Griner pled guilty to the drug charges in Russian court earlier this month but said that “there was no intent” to break the law as she brought the cartridges into the country by accident.
Even if the cartridges were brought into Russia by mistake, Griner’s lawyer revealed that the WNBA star actually had a very good reason to have cannabis in the first place: it was recommended by her doctor to treat pain.
“The attending physician gave Brittney recommendations for the use of medical cannabis. The permission was issued on behalf of the Arizona Department of Health,” lawyer Maria Blagovolina said, according to Fox News.

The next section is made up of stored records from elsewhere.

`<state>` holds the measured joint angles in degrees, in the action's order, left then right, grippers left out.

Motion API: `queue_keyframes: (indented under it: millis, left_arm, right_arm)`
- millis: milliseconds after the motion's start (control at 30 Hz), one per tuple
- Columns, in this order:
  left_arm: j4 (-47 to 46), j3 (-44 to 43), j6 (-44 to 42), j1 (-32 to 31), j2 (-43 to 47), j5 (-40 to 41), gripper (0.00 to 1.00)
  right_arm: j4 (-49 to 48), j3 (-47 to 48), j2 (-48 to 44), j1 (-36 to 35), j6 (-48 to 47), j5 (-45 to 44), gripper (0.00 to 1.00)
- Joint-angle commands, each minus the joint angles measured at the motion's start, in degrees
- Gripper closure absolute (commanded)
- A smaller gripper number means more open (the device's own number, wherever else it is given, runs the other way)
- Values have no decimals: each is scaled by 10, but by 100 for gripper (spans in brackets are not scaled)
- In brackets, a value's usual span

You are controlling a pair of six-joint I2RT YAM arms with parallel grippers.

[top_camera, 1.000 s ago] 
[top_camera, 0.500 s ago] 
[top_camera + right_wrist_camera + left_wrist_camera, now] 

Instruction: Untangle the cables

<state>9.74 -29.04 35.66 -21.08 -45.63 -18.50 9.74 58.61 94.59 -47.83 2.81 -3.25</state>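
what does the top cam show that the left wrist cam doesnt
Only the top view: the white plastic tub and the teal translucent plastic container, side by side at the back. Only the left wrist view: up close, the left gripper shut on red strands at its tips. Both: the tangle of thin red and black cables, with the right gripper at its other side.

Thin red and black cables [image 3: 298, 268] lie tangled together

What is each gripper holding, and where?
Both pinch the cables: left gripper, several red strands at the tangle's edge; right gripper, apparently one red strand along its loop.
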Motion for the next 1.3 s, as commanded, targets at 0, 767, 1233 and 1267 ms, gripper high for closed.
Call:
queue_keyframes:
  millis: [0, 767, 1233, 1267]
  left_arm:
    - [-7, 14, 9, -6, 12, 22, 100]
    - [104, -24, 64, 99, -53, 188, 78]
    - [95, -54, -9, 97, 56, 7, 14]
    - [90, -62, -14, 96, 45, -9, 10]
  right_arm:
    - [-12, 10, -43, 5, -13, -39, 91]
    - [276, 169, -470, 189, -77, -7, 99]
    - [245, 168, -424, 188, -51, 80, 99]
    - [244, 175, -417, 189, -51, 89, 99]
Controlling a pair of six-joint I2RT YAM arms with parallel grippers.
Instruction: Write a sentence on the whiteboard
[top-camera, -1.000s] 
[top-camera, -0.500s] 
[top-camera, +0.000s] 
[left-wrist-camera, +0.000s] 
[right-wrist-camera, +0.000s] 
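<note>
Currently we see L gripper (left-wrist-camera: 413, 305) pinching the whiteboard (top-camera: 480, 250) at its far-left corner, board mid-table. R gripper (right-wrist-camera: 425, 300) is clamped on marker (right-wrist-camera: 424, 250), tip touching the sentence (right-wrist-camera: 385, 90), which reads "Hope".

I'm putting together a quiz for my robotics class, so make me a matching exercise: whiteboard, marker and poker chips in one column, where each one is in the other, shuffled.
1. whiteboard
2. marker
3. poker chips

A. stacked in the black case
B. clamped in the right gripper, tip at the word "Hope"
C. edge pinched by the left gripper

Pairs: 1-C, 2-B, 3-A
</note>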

Regardless of the doctor’s recommendation, however, hashish and cannabis are banned throughout Russia, and Griner’s possession of the products was illegal in the country.
Though Griner has already pled guilty to the drug charges, the trial continues. However, legal experts told the New York Times that the possibility of a fair trial is low, the presumption of innocence does not exist, and the chances are slim she will avoid a conviction.
“There’s a bias mainly because the Russian judicial system says they really should not go to trial unless the defendant is going to be convicted,” said William Pomeranz, the acting director of the Kennan Institute and an expert on Russian law. “There’s no real idea or expectation that the defendant could be innocent. There’s no presumption of innocence, really.”
If convicted, Griner could face a sentence of 10 years in a Russian penal colony.